3 de março de 2015

PENÁLTI


A África viveu exuberante mais uma festa do futebol que a Costa do Marfim ganhou ao Gana nas grandes penalidades. A luta pela taça deixou no entanto à vista as dificuldades estruturais do futebol africano. 


Dezasseis selecções do Noroeste, Centro e Sul do continente disputaram a 30.ª Taça das Nações Africanas (CAN), jogada na Guiné Equatorial de 17 de Janeiro a 8 de Fevereiro. Depois de 32 jogos com muitas incidências e emoções, os Elefantes da Costa do Marfim (na foto) derrotaram os Estrelas Negras do Gana por 9-8, em 22 penáltis. Boubacar Barry, o guarda-redes marfinense, foi o herói da final: defendeu um penálti e bateu o remate vencedor. A República Democrática do Congo ficou em terceiro lugar e a selecção anfitriã em quarto.

Marrocos tinha ganhado o direito de organizar a taça africana, mas pediu um adiamento por causa da epidemia de ébola que continua a matar na África Ocidental. A CAF, Confederação Africana de Futebol, não aceitou e entregou a organização da CAN à Guiné Equatorial, que a preparou num tempo recorde de menos de dois meses. Uma equipa de médicos cubanos encarregou-se de fazer a triagem aos atletas e espectadores para despistar casos de ébola.

Os bilhetes para os jogos custavam entre um e 20 dólares, de 88 cêntimos a 17 euros e meio. O presidente da Guiné Equatorial, Teodor Obiang Nguema Mbasogo, comprou 40 mil bilhetes por 30 mil euros para oferecer e «dar carácter solene» ao evento. E propôs que os ricos do país fizessem o mesmo. O seu regime é dos mais corruptos e ditatoriais do continente.

Os quatro estádios onde se disputaram as 32 partidas da CAN tinham uma lotação conjunta de 60 400 espectadores, 5000 a menos que o Estádio da Luz.

Dos 368 jogadores inscritos na competição só 26 tinham mais de 30 anos. Estrelas como Didier Drogba e Samuel Etoo ficaram de fora, como de fora ficaram dois pesos-pesados do futebol africano: Egipto e Nigéria, que não se qualificaram. Metade dos atletas que jogaram na CAN milita em campeonatos europeus, incluindo 75 na França, 26 na Espanha, 21 na Bélgica e na Inglaterra e 15 em Portugal. Havia também dois treinadores portugueses na CAN.

A CAF teve mão pesada na taça. Marrocos vai pagar 880 mil euros de multa e 8 milhões de indemnização e fica fora das edições de 2017 e 2019 por recusar organizar o certame.
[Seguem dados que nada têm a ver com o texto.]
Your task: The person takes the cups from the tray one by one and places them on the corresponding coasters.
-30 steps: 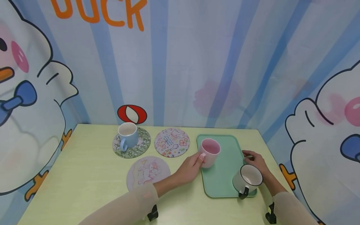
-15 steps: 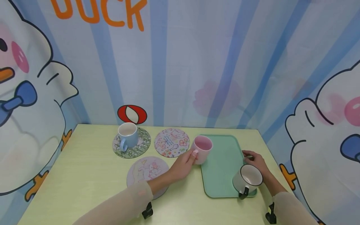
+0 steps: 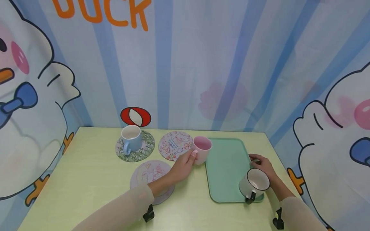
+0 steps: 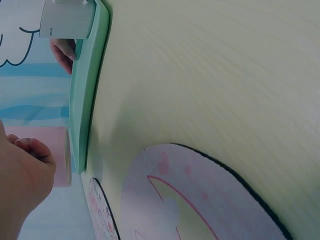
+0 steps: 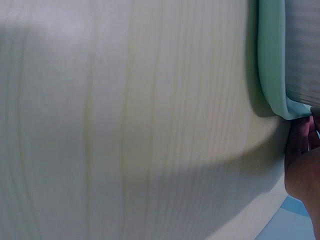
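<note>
- Pinching the pink mug (image 3: 203, 154) by its handle with the left hand (image 3: 181, 167), above the table (image 3: 86, 179), just outside the tray (image 3: 226, 170)'s left edge.
- Holding the tray's right edge with the right hand (image 3: 265, 168), beside the white mug (image 3: 249, 185) at the near right corner.
- Near the table's far edge, blue mug (image 3: 134, 141) on green-patterned coaster (image 3: 148, 147).

The held cup (image 3: 202, 149) is pink, the tray (image 3: 226, 166) mint green, the mug (image 3: 250, 185) white with black rim and handle. The other cup (image 3: 133, 141) is light blue, its mat (image 3: 148, 147) green and white. The near mat (image 3: 148, 175) is lilac with pink drawings; the desk (image 3: 86, 166), pale yellow; the backdrop (image 3: 188, 64), striped blue.
</note>
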Demonstrator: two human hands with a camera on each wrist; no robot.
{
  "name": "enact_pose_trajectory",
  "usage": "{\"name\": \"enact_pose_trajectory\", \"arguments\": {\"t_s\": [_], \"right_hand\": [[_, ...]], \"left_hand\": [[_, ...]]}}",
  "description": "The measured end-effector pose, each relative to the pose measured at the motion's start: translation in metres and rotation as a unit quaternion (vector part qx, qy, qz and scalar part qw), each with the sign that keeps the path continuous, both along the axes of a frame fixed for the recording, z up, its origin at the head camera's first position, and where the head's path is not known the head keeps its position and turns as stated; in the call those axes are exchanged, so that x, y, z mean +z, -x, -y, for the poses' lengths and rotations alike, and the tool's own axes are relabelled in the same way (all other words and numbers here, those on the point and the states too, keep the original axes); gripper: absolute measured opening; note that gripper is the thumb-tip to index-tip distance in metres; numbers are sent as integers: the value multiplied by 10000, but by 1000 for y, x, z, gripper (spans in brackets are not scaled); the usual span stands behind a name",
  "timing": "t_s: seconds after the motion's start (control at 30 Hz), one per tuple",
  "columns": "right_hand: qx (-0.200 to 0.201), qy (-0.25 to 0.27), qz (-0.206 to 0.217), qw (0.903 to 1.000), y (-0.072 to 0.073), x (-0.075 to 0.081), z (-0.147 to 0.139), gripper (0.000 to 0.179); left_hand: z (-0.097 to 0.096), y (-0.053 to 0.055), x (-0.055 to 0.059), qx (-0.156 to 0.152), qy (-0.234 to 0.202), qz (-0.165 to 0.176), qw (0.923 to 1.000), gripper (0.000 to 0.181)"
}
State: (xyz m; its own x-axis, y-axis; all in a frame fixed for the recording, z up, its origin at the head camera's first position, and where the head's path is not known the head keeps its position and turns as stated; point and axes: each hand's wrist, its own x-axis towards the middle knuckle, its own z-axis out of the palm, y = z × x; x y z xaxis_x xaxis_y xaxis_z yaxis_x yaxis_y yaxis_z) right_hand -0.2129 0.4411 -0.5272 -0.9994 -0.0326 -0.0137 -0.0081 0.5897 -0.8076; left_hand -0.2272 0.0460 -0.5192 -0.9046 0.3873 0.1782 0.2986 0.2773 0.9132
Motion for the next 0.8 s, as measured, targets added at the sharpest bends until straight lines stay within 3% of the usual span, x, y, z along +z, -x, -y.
{"name": "enact_pose_trajectory", "arguments": {"t_s": [0.2,0.47,0.8], "right_hand": [[-4,31,30,10000,-1,6,2,44],[-123,-89,-117,9998,3,-20,-7,45],[-137,-101,-209,9996,2,-20,-6,44]], "left_hand": [[4,4,3,176,56,-55,9998,36],[7,10,-2,422,126,-167,9989,33],[12,20,-13,790,1,-249,9966,33]]}}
O país anfitrião tem de desembolsar 88 mil euros porque os adeptos interromperam o jogo das meias-finais durante 40 minutos quando a Guiné Equatorial perdia por três a zero contra o Gana. A Tunísia pode ficar fora da taça de 2017 se não pedir desculpas pelos comentários contra a arbitragem depois do jogo dos quartos-de-final com a Guiné Equatorial. Os anfitriões empataram o jogo no minuto 90 com um penálti duvidoso. O árbitro foi suspenso por seis meses.

O futebol africano enfrenta grandes dificuldades estruturais, mas o continente é um autêntico alfobre de valores que encantam as ligas europeias com o seu futebol e são vítimas de racismo. As academias locais descobrem e trabalham os talentos que depois lançam nos relvados internacionais. Em Portugal, quantos são? «São muitos» foi a resposta que consegui da Federação depois de quatro mensagens de correio electrónico e uma visita.

Joseph Blatter, o patrão da FIFA, a autoridade que governa o futebol mundial, assinou um acordo com a CAF antes da final da taça para desenvolver o futebol africano através da formação de treinadores e árbitros, do futebol juvenil e da medicina desportiva – e talvez para assegurar o quinto mandato à frente da FIFA.

Uma nota final: a ideia da Confederação Africana de Futebol nasceu em Lisboa em Junho de 1956 durante um congresso da FIFA. Um ano depois, Egipto, Sudão, Etiópia e África do Sul fundaram a CAF. Hoje a associação conta com 56 membros e está sediada no Egipto.